What is common about these two steps is I'm not measuring or trying to get "statistics". 这两个步骤的共同点是我没有测量或试图得到“统计数据”。 If something is spending too much time, that very fact exposes it to a dilligent programmer taking a close meticulous look at what is happening. 如果有什么东西花了太多时间，那么这个事实就会让一个狡猾的程序员仔细看看正在发生的事情。

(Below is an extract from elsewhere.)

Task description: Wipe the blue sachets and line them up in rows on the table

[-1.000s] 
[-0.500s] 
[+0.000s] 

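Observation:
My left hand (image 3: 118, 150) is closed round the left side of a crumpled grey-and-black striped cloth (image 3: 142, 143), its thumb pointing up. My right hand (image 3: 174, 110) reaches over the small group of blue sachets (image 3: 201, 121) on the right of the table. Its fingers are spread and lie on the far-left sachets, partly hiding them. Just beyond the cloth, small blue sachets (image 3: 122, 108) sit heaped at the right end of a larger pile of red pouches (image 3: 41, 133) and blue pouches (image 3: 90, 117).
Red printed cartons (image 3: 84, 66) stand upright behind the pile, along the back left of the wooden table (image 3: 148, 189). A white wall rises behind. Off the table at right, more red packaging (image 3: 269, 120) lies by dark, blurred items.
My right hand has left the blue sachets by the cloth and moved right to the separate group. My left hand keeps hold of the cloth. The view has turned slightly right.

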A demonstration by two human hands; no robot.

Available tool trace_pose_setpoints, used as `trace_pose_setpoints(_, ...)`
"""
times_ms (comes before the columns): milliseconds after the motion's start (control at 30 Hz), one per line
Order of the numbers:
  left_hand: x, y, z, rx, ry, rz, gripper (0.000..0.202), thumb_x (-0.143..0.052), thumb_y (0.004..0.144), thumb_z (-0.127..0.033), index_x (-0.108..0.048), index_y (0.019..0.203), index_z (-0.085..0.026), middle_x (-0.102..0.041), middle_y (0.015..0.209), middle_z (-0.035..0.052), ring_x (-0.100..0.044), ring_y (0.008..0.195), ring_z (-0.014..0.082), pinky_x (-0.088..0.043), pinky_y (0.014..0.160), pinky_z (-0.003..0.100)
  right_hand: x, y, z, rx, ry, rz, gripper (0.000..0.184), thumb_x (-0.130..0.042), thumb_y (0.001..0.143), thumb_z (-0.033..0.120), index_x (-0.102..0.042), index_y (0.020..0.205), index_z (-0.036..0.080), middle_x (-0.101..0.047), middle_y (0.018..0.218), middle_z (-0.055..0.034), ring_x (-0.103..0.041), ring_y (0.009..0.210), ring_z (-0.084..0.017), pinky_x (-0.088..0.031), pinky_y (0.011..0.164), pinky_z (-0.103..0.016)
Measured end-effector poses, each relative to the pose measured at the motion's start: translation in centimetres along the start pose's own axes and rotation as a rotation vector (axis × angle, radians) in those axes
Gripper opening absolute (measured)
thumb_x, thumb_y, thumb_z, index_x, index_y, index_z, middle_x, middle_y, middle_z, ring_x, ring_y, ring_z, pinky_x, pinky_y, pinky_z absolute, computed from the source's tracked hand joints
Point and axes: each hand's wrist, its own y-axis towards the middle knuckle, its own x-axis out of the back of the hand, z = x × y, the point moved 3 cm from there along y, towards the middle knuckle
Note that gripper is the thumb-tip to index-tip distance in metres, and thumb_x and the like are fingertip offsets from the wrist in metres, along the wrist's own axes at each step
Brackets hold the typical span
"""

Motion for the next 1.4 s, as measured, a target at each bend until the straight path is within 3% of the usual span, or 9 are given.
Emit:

I would start with finding the optimum recommended jvm values specified for your hardware/software mix OR just start with what is already out there. 我将首先找到为您的硬件/软件组合指定的最佳推荐jvm值，或者从已经存在的内容开始。

Next I would make sure that I have monitoring in place to measure Business throughputs and SLAs 接下来，我将确保我有适当的监控来衡量业务吞吐量和SLA

I would not try to tweak just the GC if there is no reason to. 如果没有理由，我不会尝试只调整GC。

First you will need to find what are the major bottlenecks in your application. 首先，您需要找到应用程序中的主要瓶颈。 If it is I/O bound, SQL bound etc. 如果它是I / O绑定，SQL绑定等。

Key here is to MEASURE, IDENTIFY TOP bottlenecks, FIX them and conduct another iteration with a repeatable load. 这里的关键是测量，识别TOP瓶颈，修复它们并以可重复的负载进行另一次迭代。

HTH... HTH ...

The biggest trick I am aware of when running multiple JVMs on the same machine is limiting the number of core the GC will use. 在同一台机器上运行多个JVM时，我所知道的最大诀窍是限制GC将使用的核心数量。 Otherwise what can happen when one JVM does a full GC is it will attempt to grab every core, impacting the performance of all the JVMs even though they are not performing a GC. 否则当一个JVM执行完整GC时会发生什么情况，它会尝试抓取每个核心，影响所有JVM的性能，即使它们没有执行GC。 One suggestion is to limit the number of gc threads to 5/8 or less. 一个建议是将gc线程的数量限制为5/8或更少。 (I can't remember where it is written) （我不记得它写在哪里）

I think you should test the system as a whole to ensure you have realistic interaction between the services. 我认为你应该对系统进行整体测试，以确保服务之间的实际交互。 However, I would assume you may need to tune each service differently. 但是，我认为您可能需要以不同方式调整每项服务。

Changing command line options is useful if you cannot change the code. 如果无法更改代码，则更改命令行选项很有用。 However if you profile and optimise the code you can make far for difference than tuning the GC parameters (in which cause you need to change them again) 但是，如果您对代码进行分析和优化，那么除了调整GC参数之外，您可以做出很大的改变（因为您需要再次更改它们）

For this reason, I would only change the command line parameters as a last resort, after you there is little improvement which can be made in the code of the application. 出于这个原因，我只会将命令行参数更改为最后的手段，之后您可以在应用程序的代码中进行很少的改进。